Output validation before action means that the agent’s proposed action is inspected against a set of rules before it is executed. The validation might check that the email recipient is in an approved list, that the database record being modified belongs to the expected entity type, that the amount in a payment instruction is within a configured threshold. Output validation is a last line of defence that catches issues that other layers missed.

Audit and Reversibility

Every tool call an agent makes should produce a log entry that contains enough context to understand why the agent made that call, not just what it called. The model’s reasoning at the step immediately before the tool call, the tool’s inputs and outputs, the agent’s subsequent reasoning — all of this should be logged in a way that enables a human to reconstruct the agent’s decision-making process after the fact.

Reversibility should be a design goal for tools wherever it is technically feasible. Soft-delete instead of hard-delete means a record the agent incorrectly deleted can be restored. Draft instead of send means a communication the agent incorrectly composed can be reviewed before it reaches its recipient. Queue instead of execute means a transaction the agent initiated can be inspected and cancelled before it settles. Irreversible operations — hard deletes, sent emails, settled financial transactions — should always require human approval before the agent executes them.
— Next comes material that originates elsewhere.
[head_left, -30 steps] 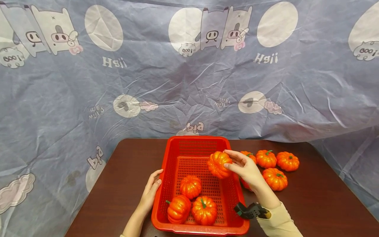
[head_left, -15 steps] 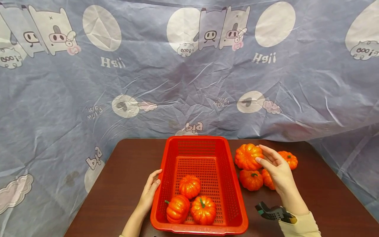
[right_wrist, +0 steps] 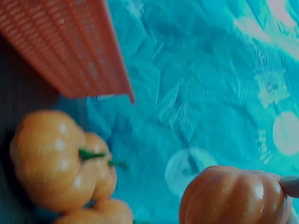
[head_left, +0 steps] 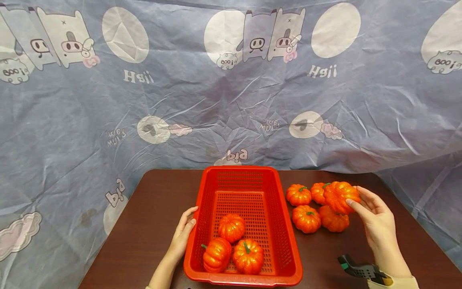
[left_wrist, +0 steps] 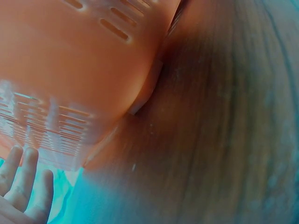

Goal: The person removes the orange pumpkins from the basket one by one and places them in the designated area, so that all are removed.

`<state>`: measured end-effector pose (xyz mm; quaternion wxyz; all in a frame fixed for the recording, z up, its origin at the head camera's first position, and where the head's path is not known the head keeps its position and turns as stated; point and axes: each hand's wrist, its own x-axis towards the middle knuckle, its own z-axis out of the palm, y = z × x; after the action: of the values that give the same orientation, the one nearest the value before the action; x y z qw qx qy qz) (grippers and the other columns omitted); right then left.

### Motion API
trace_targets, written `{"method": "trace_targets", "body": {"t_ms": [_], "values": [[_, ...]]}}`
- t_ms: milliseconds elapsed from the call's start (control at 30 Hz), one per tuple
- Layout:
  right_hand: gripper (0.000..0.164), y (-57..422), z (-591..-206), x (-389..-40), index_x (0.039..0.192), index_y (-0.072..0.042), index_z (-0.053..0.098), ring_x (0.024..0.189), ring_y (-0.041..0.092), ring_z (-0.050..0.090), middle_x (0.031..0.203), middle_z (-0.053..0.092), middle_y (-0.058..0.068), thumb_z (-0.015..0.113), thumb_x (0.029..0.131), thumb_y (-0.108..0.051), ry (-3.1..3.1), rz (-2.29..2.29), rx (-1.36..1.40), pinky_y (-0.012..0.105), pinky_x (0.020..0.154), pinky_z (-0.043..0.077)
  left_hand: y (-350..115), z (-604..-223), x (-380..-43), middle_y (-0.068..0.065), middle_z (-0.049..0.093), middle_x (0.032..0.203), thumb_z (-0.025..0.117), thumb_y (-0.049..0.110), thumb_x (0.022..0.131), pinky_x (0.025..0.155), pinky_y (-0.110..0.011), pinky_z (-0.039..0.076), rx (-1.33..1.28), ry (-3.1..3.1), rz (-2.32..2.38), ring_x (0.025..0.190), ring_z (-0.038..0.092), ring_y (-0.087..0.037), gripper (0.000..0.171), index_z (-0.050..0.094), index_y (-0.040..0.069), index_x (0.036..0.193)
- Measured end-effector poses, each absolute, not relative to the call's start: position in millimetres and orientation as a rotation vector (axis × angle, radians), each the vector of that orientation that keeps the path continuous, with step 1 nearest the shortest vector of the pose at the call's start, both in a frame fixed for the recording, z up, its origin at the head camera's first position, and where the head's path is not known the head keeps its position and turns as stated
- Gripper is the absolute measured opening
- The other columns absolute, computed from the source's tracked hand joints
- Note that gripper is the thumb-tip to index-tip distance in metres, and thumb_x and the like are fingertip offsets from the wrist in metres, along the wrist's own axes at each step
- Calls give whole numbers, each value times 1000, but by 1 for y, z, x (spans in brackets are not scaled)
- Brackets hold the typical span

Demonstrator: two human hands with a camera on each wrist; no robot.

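My right hand (head_left: 380,220) holds a small orange pumpkin (head_left: 341,196) between thumb and fingers, raised over the pumpkins at the table's right. In the right wrist view this pumpkin (right_wrist: 236,198) fills the lower right, a fingertip at its side. Several more pumpkins with green stems, such as this one (head_left: 306,218), sit beside the red plastic basket (head_left: 234,277). Inside the basket, three pumpkins (head_left: 248,257) lie grouped at the near end. My left hand (head_left: 182,233) rests against the basket's left side at the rim, and its fairly straight fingers (left_wrist: 29,175) show in the left wrist view.
The dark brown table (head_left: 151,224) reaches back to a grey-blue printed cloth (head_left: 216,100) hanging behind it. A black wrist mount (head_left: 362,269) sticks out from my right wrist. The basket's perforated wall (right_wrist: 65,42) stands left of the loose pumpkins.
My right hand has carried its pumpkin out from over the basket, rightward across the loose pumpkins to their right side. The left hand and the basket have stayed put.
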<state>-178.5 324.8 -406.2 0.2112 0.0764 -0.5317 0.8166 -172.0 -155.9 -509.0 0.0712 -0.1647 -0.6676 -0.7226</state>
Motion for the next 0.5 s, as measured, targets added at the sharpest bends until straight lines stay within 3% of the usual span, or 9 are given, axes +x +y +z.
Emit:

The reversibility principle applies at the tool design stage. When building a tool that an agent will use, the question “what happens if the agent calls this tool incorrectly?” should be asked and answered before the tool is deployed. If the answer is “significant damage that cannot be undone,” the tool needs either an approval gate or a more conservative default behaviour.

The Approval Workflow

For any agent operating in a production context with access to consequential tools, the approval workflow is not a limitation on the agent’s capability — it is the mechanism that makes the agent deployable at all. Without approval checkpoints for high-consequence actions, the risk profile of the system is too high for most enterprise contexts.
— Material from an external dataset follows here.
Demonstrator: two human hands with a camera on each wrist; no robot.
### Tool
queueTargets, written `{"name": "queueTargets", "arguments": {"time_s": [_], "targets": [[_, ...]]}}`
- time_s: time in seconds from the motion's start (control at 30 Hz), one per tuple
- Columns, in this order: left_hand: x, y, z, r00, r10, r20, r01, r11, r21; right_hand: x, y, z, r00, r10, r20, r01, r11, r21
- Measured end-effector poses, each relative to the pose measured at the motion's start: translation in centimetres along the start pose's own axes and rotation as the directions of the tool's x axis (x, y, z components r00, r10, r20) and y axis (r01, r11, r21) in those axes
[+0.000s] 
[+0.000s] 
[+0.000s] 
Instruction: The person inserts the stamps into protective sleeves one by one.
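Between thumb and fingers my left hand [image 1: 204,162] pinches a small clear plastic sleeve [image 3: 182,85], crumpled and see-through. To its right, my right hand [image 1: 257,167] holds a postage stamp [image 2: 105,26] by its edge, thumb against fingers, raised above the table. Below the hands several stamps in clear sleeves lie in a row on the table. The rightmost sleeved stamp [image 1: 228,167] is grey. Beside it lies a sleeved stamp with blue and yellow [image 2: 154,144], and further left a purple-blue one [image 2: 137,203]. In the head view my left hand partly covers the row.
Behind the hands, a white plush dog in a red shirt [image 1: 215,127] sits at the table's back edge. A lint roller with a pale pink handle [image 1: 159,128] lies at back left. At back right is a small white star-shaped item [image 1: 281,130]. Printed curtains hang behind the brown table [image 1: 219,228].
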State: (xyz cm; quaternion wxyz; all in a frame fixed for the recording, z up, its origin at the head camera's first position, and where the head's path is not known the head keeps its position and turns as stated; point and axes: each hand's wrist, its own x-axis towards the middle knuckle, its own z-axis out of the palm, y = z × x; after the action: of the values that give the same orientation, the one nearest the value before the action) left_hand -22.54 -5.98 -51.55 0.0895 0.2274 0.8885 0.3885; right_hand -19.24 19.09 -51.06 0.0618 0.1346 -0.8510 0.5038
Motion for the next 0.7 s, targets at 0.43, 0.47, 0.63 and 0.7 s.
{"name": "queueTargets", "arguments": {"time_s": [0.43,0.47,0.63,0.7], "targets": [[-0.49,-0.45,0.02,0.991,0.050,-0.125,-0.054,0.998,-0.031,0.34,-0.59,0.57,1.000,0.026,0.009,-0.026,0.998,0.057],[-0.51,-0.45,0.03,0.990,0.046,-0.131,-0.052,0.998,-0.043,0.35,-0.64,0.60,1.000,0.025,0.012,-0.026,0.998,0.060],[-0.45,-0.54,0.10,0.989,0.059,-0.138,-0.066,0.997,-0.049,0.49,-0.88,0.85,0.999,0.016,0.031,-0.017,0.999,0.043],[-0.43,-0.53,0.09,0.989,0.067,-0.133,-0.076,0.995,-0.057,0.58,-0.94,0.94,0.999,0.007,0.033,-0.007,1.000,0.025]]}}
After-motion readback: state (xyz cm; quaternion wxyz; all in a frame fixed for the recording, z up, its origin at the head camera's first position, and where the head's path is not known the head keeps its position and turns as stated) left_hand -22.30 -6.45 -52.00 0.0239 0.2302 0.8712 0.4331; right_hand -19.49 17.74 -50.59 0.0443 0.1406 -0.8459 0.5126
The approval workflow should classify actions by two dimensions: reversibility (can this be undone?) and consequence (what is the impact if this is wrong?). Actions that are both reversible and low-consequence can be executed autonomously. Actions that are irreversible or high-consequence require human approval. The threshold between these categories should be defined explicitly and reviewed regularly as the agent’s behaviour in production becomes better understood.

Structurally, the approval workflow is an interrupt in the agent’s orchestration loop. When the agent reaches a point where it would execute a tool call that requires approval, the loop pauses, the agent’s state is persisted, and a notification is sent to the responsible human. The human reviews the proposed action in a UI that shows the agent’s reasoning, the proposed tool call, and a clear approve/reject option. On approval, the loop resumes and the tool executes. On rejection, the agent receives the rejection and a reason, and can either revise its approach or escalate.

The Correct Security Posture

The security posture for agentic AI distils to a set of principles that are not novel — they are adaptations of well-understood operational security practices applied to a new execution model. Assume the agent will encounter adversarial content in the course of legitimate tasks, because in production environments that serve real users or process real external data, it will. Grant the minimum permissions necessary for the specific task, and review those permissions regularly as the task scope evolves. Make consequential actions reversible wherever the technical cost of doing so is acceptable. Log every tool call with enough context to support post-hoc audit. Require human approval for actions that are irreversible or have significant downstream consequences.

This is not paranoia about a hypothetical future. It is basic operational security for a technology that is being deployed now in enterprise environments where the actions agents take affect real systems and real stakeholders. The teams that apply this discipline at the start build systems they can trust in production. The teams that defer it build systems they eventually have to rebuild.